Fifty-three years after Dr. Martin Luther King’s assassination and 38 years after his birth date became a national federal holiday, America is now facing another pivotal moment of national racial reckoning.
While parades and other festive gatherings for the heroic civil rights leader did not occur this year because of the COVID-19 pandemic, national and local organizations throughout the country still honored Dr. King’s legacy.
In Maryland, the nonprofit Civic Works welcomed groups of volunteers to participate in its annual MLK Day of Service.
Over 150 volunteers banded together across nine sites [both physically with COVID-19 safety precautions, and virtually] to help green a vacant lot in Baltimore, landscape urban farms, sort clothes for AmeriCorps members, write cards to seniors, and clean public spaces.
The Brooklyn Academy of Music (or BAM) hosted an 11 am tribute that included a keynote address from Black Lives Matter Global Network founder Alicia Garza. The event was streamed on bam.org and also BAM’s YouTube and Vimeo channels.
In Florida, the Dr. Martin Luther King Celebration Committee of St. Johns County hosted the 36th annual Commemorative Event in the Lewis Auditorium in St. Augustine, Fla. and online as a virtual event in a celebration of the memory of Dr. King and the influence he had in the passage of the Civil Rights Act in 1964.
NNPA President/CEO, Dr. Benjamin F. Chavis, Jr. was the featured speaker.
Dr. Chavis addressed the theme ‘Our Lives Begin to End the Day We Become Silent about Things That Matter.’ Chavis stated: “Dr. King’s dream and courage for freedom, justice and equality for all must reaffirmed and practiced in 2021 across America and throughout the world.”
The Presidential Inaugural Committee hosted ‘United We Serve: A Celebration of the National MLK Day of Service.’

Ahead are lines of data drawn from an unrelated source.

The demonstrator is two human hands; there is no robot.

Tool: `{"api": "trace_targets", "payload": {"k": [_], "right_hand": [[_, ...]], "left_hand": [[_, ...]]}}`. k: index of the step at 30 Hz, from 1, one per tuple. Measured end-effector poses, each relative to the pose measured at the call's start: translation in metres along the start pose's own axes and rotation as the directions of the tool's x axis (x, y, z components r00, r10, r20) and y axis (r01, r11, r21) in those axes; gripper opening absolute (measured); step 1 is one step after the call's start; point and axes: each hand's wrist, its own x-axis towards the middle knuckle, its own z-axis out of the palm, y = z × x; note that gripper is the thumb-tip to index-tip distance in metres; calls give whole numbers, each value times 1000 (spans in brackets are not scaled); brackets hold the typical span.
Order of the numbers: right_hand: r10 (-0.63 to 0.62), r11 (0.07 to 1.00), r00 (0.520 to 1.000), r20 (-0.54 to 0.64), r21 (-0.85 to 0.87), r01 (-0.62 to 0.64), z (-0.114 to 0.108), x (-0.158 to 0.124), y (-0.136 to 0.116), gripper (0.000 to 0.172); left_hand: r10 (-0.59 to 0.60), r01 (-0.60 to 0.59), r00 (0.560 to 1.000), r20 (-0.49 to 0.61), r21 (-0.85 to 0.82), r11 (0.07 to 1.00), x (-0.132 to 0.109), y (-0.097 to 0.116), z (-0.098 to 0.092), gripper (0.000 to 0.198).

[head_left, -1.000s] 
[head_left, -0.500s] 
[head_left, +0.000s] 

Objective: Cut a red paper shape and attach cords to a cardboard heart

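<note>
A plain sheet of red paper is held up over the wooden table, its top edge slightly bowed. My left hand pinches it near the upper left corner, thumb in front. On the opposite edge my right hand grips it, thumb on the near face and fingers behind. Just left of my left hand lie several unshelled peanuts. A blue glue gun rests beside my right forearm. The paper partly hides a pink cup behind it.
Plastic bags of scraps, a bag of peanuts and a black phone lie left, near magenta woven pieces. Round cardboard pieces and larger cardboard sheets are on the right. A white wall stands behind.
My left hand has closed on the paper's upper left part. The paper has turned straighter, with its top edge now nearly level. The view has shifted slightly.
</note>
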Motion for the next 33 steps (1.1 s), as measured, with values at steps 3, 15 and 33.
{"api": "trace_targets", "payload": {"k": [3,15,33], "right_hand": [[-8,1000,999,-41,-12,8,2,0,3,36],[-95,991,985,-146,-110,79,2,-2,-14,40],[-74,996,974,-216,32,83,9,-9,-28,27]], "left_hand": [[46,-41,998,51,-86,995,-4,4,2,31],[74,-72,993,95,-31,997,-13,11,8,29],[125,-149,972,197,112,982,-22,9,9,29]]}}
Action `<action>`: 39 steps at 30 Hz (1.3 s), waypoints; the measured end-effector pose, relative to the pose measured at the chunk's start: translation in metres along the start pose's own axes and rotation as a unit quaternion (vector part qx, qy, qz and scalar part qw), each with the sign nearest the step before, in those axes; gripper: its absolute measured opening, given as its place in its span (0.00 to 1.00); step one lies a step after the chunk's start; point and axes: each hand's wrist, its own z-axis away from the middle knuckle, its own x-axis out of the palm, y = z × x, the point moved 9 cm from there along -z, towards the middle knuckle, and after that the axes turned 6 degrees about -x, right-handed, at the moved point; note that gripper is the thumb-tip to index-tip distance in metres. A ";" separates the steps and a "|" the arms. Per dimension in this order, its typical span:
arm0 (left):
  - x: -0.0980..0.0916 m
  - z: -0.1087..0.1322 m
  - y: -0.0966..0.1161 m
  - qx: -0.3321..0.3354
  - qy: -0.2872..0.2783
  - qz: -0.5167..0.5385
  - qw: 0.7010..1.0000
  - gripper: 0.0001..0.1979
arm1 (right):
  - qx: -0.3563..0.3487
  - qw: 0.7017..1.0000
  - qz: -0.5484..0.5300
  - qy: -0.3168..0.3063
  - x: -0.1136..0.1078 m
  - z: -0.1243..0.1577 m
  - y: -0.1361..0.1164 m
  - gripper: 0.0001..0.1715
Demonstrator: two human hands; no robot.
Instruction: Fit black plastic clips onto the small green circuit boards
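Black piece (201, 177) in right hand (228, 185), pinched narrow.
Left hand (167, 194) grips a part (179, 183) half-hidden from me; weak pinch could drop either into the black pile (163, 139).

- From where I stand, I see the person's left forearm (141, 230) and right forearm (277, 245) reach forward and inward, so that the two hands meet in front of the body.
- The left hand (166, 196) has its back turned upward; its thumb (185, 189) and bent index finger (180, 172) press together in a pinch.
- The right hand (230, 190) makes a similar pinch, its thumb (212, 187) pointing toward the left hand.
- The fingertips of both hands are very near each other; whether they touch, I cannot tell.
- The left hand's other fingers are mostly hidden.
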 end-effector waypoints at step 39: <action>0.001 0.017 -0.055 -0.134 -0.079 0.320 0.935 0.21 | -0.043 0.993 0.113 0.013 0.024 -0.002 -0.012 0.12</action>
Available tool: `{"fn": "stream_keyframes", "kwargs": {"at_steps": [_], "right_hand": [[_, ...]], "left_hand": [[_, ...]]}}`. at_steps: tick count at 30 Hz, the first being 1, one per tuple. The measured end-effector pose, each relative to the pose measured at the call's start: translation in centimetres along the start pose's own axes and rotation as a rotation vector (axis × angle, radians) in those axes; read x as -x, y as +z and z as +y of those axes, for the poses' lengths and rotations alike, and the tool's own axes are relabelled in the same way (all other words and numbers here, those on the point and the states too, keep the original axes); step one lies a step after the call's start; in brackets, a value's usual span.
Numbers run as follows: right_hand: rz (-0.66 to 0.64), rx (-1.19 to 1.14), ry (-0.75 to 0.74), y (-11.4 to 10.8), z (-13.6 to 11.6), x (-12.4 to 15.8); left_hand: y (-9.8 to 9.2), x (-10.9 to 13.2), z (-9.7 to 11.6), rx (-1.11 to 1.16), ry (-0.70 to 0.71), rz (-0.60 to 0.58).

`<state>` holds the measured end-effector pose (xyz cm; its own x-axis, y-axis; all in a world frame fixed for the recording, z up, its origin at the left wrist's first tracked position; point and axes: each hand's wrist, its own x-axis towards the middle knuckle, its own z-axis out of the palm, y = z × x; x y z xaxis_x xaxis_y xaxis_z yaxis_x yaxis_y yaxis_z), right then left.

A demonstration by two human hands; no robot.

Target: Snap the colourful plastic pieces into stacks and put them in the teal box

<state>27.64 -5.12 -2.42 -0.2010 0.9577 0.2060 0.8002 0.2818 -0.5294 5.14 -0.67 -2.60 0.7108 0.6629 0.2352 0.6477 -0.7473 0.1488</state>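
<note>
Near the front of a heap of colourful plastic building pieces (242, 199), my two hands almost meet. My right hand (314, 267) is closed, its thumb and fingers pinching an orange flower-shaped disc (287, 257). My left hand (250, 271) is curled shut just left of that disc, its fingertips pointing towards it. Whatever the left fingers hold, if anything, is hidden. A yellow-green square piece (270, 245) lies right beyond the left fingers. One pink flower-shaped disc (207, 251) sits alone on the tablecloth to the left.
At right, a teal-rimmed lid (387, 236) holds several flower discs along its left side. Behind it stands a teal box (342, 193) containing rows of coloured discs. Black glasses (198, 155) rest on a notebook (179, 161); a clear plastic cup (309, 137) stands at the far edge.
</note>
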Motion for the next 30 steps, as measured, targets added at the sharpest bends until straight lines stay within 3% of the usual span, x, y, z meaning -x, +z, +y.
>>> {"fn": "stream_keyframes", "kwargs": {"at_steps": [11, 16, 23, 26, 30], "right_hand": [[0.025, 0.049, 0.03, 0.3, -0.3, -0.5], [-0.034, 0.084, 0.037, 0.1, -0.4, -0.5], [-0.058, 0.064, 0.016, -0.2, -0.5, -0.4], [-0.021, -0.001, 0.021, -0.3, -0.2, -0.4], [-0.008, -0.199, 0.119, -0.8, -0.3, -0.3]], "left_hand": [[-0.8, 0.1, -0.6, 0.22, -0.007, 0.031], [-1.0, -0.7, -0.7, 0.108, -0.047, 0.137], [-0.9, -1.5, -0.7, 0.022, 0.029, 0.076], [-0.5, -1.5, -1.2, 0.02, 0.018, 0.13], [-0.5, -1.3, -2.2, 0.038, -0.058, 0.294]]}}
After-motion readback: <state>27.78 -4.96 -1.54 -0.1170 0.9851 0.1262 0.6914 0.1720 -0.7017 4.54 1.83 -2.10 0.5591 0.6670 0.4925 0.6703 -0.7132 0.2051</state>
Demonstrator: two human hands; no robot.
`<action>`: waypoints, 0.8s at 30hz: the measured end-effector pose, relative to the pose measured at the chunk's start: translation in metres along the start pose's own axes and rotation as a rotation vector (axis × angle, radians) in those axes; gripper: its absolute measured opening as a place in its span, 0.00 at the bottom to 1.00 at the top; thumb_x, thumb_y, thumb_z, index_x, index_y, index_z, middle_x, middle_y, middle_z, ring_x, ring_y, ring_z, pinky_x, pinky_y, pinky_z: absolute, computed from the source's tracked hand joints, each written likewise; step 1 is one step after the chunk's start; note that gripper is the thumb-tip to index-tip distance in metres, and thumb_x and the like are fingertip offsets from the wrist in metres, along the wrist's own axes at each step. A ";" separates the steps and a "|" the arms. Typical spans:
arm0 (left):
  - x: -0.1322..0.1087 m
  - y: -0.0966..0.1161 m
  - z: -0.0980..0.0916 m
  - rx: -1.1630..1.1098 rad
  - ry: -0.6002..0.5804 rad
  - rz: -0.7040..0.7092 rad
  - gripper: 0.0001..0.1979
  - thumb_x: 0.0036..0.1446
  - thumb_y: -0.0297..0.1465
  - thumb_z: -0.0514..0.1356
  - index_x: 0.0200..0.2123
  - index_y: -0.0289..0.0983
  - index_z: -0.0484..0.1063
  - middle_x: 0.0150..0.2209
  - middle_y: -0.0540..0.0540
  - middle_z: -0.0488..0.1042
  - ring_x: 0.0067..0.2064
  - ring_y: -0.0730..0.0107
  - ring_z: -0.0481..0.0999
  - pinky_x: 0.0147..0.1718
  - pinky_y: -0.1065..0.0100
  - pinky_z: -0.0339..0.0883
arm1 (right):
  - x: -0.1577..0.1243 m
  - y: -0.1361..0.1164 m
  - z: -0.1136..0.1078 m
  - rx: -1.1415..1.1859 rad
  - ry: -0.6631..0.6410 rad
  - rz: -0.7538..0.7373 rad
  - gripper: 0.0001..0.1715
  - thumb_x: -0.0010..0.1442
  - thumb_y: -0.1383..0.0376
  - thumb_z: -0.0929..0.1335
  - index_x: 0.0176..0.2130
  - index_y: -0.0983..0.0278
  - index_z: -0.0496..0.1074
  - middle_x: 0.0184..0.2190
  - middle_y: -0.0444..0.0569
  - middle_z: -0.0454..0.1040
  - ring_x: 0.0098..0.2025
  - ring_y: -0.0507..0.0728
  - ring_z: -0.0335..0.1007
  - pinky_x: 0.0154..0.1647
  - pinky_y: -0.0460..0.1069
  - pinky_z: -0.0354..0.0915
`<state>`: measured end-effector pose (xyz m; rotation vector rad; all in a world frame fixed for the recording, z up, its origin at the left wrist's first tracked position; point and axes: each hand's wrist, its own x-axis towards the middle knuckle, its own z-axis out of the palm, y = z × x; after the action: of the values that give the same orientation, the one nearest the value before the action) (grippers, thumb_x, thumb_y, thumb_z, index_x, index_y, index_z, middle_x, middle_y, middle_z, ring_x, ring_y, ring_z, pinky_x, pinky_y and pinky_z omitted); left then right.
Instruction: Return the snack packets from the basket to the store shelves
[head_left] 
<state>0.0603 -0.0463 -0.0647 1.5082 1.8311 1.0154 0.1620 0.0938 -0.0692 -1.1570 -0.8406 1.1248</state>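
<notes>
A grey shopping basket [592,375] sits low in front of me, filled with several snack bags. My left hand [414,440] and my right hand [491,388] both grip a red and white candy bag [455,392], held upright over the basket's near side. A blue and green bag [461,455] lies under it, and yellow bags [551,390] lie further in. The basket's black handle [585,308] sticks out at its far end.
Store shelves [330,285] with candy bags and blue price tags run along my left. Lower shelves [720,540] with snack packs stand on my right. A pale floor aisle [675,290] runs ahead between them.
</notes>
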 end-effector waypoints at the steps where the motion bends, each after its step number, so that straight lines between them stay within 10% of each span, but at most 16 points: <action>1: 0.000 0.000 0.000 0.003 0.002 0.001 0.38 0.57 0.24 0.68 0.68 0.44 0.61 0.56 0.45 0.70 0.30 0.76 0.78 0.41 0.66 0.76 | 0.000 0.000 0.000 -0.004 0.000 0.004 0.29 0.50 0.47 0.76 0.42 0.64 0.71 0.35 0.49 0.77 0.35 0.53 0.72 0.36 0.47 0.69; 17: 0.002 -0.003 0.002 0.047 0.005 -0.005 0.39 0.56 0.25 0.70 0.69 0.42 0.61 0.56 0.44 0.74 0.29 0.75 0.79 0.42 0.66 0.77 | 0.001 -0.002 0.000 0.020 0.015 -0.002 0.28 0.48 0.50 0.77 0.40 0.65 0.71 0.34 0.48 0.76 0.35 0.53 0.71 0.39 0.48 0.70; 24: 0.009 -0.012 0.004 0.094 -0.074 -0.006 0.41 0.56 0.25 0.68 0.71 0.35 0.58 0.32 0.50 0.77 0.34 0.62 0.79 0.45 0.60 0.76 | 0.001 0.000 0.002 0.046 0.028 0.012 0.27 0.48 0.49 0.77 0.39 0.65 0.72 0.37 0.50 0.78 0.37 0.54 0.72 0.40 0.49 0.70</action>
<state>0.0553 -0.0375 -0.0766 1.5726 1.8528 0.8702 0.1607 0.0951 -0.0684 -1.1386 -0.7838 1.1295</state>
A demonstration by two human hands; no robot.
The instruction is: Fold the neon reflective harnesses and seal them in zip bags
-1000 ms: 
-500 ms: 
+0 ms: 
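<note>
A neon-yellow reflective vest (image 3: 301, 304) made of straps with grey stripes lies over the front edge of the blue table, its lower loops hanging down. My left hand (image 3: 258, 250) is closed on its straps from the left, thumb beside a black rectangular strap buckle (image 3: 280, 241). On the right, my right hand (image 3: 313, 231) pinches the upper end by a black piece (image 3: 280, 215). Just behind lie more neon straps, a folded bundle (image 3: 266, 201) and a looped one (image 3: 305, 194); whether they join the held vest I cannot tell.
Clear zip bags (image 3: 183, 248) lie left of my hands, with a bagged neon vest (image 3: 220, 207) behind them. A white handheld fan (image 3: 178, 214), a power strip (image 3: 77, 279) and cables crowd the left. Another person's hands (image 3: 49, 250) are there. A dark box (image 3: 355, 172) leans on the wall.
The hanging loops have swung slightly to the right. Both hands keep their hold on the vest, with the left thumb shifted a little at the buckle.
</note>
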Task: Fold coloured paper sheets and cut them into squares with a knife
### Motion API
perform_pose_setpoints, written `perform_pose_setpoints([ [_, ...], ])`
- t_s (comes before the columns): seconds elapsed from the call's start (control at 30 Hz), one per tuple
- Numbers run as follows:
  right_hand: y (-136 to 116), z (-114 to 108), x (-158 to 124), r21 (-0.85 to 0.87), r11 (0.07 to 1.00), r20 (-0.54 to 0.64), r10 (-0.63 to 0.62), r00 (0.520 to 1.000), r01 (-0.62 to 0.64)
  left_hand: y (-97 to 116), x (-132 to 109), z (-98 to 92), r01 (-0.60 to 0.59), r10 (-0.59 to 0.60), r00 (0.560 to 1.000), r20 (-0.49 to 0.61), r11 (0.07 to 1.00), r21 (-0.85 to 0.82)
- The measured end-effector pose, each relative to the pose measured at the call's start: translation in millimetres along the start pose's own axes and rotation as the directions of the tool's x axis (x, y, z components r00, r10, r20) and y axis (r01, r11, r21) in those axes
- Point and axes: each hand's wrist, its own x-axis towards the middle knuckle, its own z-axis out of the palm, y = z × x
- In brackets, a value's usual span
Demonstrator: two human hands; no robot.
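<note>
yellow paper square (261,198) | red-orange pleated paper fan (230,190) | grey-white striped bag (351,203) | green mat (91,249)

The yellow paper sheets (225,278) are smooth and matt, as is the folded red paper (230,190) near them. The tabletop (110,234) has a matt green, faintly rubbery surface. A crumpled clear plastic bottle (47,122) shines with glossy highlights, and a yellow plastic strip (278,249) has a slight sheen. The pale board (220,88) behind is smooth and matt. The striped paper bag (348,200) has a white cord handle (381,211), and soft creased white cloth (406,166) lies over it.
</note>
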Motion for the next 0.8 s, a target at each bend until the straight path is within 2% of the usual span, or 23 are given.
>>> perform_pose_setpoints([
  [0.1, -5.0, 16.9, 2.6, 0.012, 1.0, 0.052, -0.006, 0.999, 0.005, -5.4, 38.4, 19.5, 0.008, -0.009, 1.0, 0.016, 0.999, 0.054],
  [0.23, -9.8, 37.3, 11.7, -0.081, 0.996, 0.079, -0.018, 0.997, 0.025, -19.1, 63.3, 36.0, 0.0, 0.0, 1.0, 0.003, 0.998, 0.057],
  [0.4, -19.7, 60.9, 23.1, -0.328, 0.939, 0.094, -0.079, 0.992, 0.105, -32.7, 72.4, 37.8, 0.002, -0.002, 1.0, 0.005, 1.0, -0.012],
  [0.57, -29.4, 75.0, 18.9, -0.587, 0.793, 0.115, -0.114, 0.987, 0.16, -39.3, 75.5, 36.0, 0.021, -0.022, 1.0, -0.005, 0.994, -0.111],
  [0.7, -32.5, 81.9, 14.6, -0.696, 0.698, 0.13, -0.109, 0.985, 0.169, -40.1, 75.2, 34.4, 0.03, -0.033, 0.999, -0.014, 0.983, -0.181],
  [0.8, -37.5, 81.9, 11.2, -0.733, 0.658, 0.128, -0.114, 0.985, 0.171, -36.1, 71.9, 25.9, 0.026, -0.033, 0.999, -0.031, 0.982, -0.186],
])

Participants included Rev. Dr. Bernice King; Martin Luther King III; Chesca; Rep. Sharice Davids, D-Kan.; Rosario Dawson; Andra Day; Yo-Yo Ma; Rev. Al Sharpton; Sean Patrick Thomas; Diane Warren; Lynn Whitfield; and Bebe Winans.
The event was streamed live on <bideninaugural.org> and on PIC social media platforms such as YouTube, Twitter, and Facebook.
“This year’s inauguration was different amid the pandemic, so we were committed to providing dynamic programming that engaged more Americans than ever before, all from the safety of their homes,” said PIC CEO Tony Allen in a news release.
“With the help of popular musicians and artists, rising stars, national, state and local leaders, and everyday Americans, we were able to celebrate our diversity, honor those who are committed to service, and reflect on our history. We came together as one nation, America united.”
In Houston, the 43rd annual Original MLK Day Virtual Experience & Live Parade of Giving occurred at MacGregor Park. There, residents are asked to drop-off donations to be distributed to those in need.
In Pennsylvania, the Greater Pittsburgh Community Food Bank celebrated Martin Luther King, Jr.’s legacy with its ‘Food Justice is Social Justice’ campaign.
The food bank opened one of its warehouses to 30 volunteers to prepare food for distribution across the organization’s 11-county service area.
In Atlanta, the Beloved Community Commemorative Service capped a weeklong celebration of Dr. King’s life featuring a keynote address by Bishop T.D. Jakes. The online event featured remarks from Grammy-winning gospel artist Kirk Franklin and U.N. Deputy Secretary-General Amina J. Mohammed.
The event was streamed on Facebook and The King Center website.
In California, Stanford University’s four-day online festival honoring Dr. King’s life and legacy culminated on the holiday with musical performances, documentary films, and conversations inspired by the question, Where do we go from here?
“I hope the King Holiday can become an occasion for informing people about King’s legacy and how it relates to the King Institute, but more broadly, how it relates to the San Francisco Bay Area,” Clayborne Carson, the Martin Luther King, Jr. Centennial Professor of History, Emeritus, at Stanford, and director of the King Institute, told the university’s news service.
“One of the things that was made clear is that the King family has had a very special relationship with this area and with Stanford.”
In Detroit, the Charles H. Wright Museum of African American History hosted film screenings and other programming that included a museum-wide live stream of the keynote speech by PBS White House correspondent Yamiche Alcindor.
Rev. Dr. Bernice King posted a heartfelt thank you on Twitter to all those observing her late father’s holiday.
“Thank you for the loving, sincere ways that you honored and celebrated my father on his birthday,” Bernice King wrote in the post that included a photo of her, her father, and her mother.